Generate a temporary Docker authentication token from the secondary account and perform a test push or pull

Note: If you receive errors when running AWS Command Line Interface (AWS CLI) commands, make sure that you’re using the most recent AWS CLI version.

The secondary account can't perform policy actions on the repository until it receives a temporary authentication token that's valid for 12 hours. The token allows the secondary account to use Docker push and pull commands against the primary account's repository. The get-login-password command retrieves and decodes the authorization token that you can then pipe into a docker login command to authenticate.

Note: The account that gets the token must have the relevant AWS Identify and Access Management (IAM) API permissions to modify the repository. For examples, see AWS managed policies for Amazon Elastic Container Registry. To troubleshoot issues with Docker, turn on debug mode on your Docker daemon. This command is supported using the latest version of AWS CLI version 2, or in v1.17.10 or later of AWS CLI version 1. For more information, see get-login-password.

1.    To generate a Docker authentication token for an account that pushes and pulls images outside of Amazon ECS, run the following command.

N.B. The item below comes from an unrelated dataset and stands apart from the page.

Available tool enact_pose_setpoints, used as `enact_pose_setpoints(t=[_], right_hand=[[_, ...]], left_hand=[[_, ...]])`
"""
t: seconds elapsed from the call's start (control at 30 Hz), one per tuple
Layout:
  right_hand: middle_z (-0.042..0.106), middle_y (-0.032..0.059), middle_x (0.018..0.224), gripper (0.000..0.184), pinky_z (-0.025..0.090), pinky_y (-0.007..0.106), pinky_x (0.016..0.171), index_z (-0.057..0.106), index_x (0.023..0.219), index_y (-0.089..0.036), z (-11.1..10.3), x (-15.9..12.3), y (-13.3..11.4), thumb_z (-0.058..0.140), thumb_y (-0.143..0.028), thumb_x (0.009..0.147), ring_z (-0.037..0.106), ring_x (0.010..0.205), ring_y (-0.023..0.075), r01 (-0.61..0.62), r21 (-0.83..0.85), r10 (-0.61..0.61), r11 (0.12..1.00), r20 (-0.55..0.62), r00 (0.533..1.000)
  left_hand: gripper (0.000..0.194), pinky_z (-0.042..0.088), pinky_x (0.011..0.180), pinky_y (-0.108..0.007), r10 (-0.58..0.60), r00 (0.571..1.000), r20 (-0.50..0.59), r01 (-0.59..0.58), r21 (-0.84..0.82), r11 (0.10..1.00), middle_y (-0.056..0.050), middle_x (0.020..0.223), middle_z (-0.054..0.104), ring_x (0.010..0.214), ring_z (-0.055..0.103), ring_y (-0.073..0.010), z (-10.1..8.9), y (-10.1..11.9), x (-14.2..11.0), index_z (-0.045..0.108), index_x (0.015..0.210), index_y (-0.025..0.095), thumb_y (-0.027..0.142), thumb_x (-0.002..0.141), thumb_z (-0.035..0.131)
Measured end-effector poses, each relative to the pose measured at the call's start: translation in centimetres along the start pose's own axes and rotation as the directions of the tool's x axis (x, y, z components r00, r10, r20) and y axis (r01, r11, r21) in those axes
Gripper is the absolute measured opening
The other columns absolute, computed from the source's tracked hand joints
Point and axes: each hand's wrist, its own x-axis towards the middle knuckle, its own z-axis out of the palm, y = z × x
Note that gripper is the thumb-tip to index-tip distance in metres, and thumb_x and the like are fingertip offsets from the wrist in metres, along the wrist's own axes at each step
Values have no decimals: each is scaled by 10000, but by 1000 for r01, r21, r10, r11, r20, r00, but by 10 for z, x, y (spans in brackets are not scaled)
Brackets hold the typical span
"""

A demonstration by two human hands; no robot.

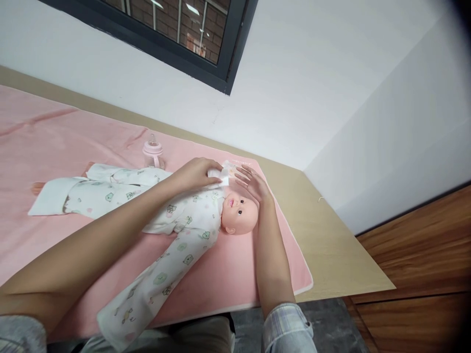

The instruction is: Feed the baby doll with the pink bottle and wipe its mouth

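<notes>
A baby doll (239, 213) in a white printed romper (184, 220) lies on a pink blanket (44, 137), its head toward the right. My left hand (195, 174) is closed on a folded white cloth (219, 175) just above the doll's neck. My right hand (253, 185) is open, fingers spread, resting on the top of the doll's head. One long empty sleeve of the romper (147, 289) trails toward the near table edge.
A pink baby bottle (153, 153) stands upright on the blanket behind the doll. The tan table (331, 245) ends close on the right, in the corner of two white walls. A dark-framed window (176, 34) is above.
</notes>
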Motion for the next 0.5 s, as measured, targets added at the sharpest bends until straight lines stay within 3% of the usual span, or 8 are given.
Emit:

Replace aws_account_id with your primary account ID, and replace regionID with your Region ID.

Using the AWS CLI:

aws ecr get-login-password --region regionID | docker login --username AWS --password-stdin aws_account_id.dkr.ecr.regionID.amazonaws.com

Using AWS Tools for Windows PowerShell:

(Get-ECRLoginCommand).Password | docker login --username AWS --password-stdin aws_account_id.dkr.ecr.regionID.amazonaws.com

You receive the following output:

aws ecr get-login-password --region ap-south-1 | docker login --username AWS --password-stdin 123456789012.dkr.ecr.ap-south-1.amazonaws.com
WARNING! Your password will be stored unencrypted in /root/.docker/config.json.
Configure a credential helper to remove this warning. See https://docs.docker.com/engine/reference/commandline/login/#credentials-store
    
Login Succeeded

2.    Perform a test image pull from or push to the primary account:

docker pull AccountID.dkr.ecr.Region.amazonaws.com/ImageName::TagName

Note: Replace AccountID and Region with your account ID and Region. Replace ImageName and TagName with the name of your image and tag.

3.    Validate that the image downloaded successfully:

docker images | grep ImageName

Note: Replace ImageName with the name of your image.